DATA BLOCK section start
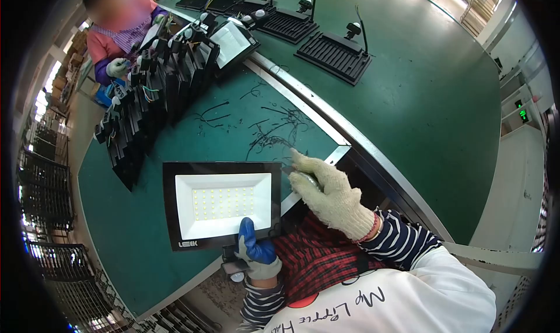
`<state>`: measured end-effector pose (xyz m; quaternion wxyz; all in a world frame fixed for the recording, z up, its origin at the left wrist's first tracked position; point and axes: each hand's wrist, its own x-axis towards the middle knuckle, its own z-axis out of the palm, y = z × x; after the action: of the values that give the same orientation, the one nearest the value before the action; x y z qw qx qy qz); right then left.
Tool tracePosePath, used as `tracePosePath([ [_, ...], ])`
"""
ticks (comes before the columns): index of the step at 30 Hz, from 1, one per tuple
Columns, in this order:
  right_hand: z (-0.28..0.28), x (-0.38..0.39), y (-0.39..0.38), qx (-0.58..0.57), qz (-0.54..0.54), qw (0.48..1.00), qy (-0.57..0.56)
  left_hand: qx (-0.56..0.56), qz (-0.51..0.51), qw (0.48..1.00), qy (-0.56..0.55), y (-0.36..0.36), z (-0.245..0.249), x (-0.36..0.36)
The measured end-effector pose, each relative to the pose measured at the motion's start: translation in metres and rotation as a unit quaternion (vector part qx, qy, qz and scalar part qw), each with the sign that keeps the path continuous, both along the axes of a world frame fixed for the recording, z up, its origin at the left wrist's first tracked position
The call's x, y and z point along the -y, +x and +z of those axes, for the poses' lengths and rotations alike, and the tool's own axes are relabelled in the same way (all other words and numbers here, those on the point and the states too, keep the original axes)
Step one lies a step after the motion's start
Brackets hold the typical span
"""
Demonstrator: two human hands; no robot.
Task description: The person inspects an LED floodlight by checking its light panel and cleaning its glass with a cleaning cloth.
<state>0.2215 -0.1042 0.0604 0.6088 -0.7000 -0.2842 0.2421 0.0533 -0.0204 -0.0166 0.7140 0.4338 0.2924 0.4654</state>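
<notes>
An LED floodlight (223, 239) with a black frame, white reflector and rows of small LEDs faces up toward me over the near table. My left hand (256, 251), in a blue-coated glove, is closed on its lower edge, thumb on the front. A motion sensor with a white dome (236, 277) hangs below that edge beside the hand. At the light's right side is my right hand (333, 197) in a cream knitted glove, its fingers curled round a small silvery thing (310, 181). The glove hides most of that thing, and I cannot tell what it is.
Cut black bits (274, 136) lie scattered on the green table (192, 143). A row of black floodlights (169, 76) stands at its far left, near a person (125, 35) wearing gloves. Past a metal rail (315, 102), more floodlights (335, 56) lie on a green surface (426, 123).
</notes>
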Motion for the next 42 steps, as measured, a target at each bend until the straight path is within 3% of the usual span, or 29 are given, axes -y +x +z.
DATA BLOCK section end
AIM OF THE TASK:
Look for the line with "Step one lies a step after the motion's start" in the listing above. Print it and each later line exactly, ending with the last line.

ANSWER SPACE:
Step one lies a step after the motion's start
Brackets hold the typical span
"""
Demonstrator: two human hands; no robot.
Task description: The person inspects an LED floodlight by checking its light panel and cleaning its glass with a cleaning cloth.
<state>0.2215 -0.1042 0.0604 0.6088 -0.7000 -0.2842 0.2421 0.0533 -0.0204 -0.0166 0.7140 0.4338 0.2924 0.4654</state>
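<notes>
An LED floodlight (223, 239) with a black frame, white reflector and rows of small LEDs faces up toward me over the near table. My left hand (256, 251), in a blue-coated glove, is closed on its lower edge, thumb on the front. A motion sensor with a white dome (236, 277) hangs below that edge beside the hand. At the light's right side is my right hand (333, 197) in a cream knitted glove, its fingers curled round a small silvery thing (310, 181). The glove hides most of that thing, and I cannot tell what it is.
Cut black bits (274, 136) lie scattered on the green table (192, 143). A row of black floodlights (169, 76) stands at its far left, near a person (125, 35) wearing gloves. Past a metal rail (315, 102), more floodlights (335, 56) lie on a green surface (426, 123).
</notes>
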Motion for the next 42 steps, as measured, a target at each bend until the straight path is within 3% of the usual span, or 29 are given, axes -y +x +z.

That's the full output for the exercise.